Woman starts Huntington’s support group

Amanda Rivait and her mentor Celine Payne of Sarnia are pictured at the recent flag raising at the Chatham Civic Centre to mark May as Huntington Disease awareness month in Chatham-Kent.

Rivait doesn’t let her diagnosis slow her down

By Pam Wright
Local Journalism Initiative Reporter

Amanda Rivait truly lives one day at a time.

The 29-year-old carries the gene for Huntington Disease (HD) – a progressive fatal brain disorder that robs those afflicted of their speech and motor skills.

However, even though Rivait is showing signs, it isn’t stopping her from living life to the fullest.

“I take life as it comes,” the Chatham resident explained stoically.

Rivait, one of six children, found out she had the inherited gene five years ago. She lost her mother Donna White to the illness in 2021. Children with a parent who has HD have a 50-per-cent chance of inheriting the disease that affects one in 7,000 Canadians.

Last October, her Toronto neurologist diagnosed her with early symptoms, such as twitching in her hands, sleeping problems and pain and discomfort in her legs.

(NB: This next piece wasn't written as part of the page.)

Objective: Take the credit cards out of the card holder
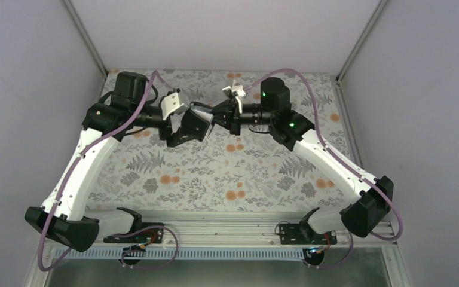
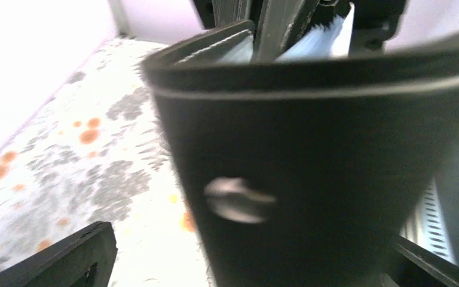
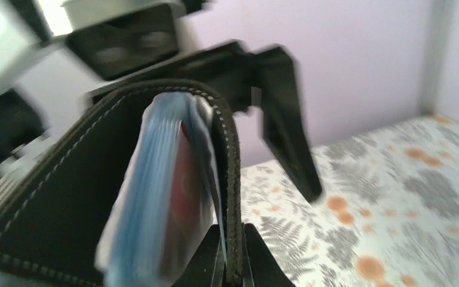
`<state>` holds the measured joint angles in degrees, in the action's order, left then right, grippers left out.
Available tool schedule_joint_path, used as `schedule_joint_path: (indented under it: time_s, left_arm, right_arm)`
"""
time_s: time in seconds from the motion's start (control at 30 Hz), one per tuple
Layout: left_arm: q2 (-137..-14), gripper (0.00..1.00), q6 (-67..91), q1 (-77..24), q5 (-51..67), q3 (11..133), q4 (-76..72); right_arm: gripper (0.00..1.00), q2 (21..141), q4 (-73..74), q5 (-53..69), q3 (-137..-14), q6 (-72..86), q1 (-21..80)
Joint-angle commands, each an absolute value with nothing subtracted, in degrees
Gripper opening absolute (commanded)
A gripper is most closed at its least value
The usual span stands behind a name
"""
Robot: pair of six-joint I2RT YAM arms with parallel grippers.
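The floral surface (image 1: 215, 179) shows no card lying on it in the top view, so by that evidence nothing has come out yet and the whole of the removal is left to do. The card holder (image 1: 194, 127) is not on the surface. It hangs in the air between the two arms, over the far middle of the surface. The left wrist view shows its dark outer side, which carries a metal snap. In the right wrist view it is folded nearly closed, with its light blue pockets bunched inside the stitched edge. A red card (image 3: 185, 197) sits in those pockets. The blue and teal-green cards cannot be made out through the blur.

The right jaws are pinched closed on the card holder, with their fingers (image 3: 206, 266) clamping the stitched edge of one flap from below. The left jaws stand wide apart, one finger (image 2: 66, 257) low on each side of the holder. The visible left finger is clear of the leather, so these jaws appear to grip nothing.
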<state>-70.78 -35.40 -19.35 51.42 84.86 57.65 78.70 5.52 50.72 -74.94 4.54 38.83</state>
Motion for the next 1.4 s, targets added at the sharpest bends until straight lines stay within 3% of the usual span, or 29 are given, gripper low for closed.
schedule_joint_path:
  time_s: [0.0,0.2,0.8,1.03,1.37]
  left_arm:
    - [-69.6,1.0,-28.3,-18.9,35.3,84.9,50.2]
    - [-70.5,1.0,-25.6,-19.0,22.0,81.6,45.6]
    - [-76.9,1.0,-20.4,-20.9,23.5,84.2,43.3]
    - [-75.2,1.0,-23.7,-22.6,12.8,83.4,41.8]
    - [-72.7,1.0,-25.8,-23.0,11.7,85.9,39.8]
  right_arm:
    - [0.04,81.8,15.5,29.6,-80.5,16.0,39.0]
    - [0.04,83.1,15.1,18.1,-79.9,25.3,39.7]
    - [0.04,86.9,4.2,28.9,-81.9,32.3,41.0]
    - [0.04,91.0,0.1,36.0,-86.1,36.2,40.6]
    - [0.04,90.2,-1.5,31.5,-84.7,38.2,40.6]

“They say it’s like having ALS, dementia and Alzheimer’s all in one,” Rivait explained. “It attacks everything.”

As HD progresses, physical, emotional and cognitive functioning are increasingly affected, with the person less able to control movements, recall events, make decisions and regulate emotions.

But Rivait is not one to sit around and wait. She’s doing all she can to inform others about the disease. After her diagnosis, she launched an online Facebook group which has 60 members and she knows of four other people who are affected in Chatham-Kent.

Rivait also spearheads flag raisings, attends national conferences, posts research, attends events such as the annual HD walk in Sarnia, and lends a listening ear.

“I like to spread awareness and meet other people who have HD,” Rivait explained. “We support each other.”

None of Rivait’s siblings have been tested for the illness – a fact she understands.

“Lots of people don’t want to know,” she acknowledged. “They’d rather live their life and if it happens, it happens.”

But Rivait, who works as a line cook at the Central Tavern in Pain Court, said she’s someone who likes to plan ahead.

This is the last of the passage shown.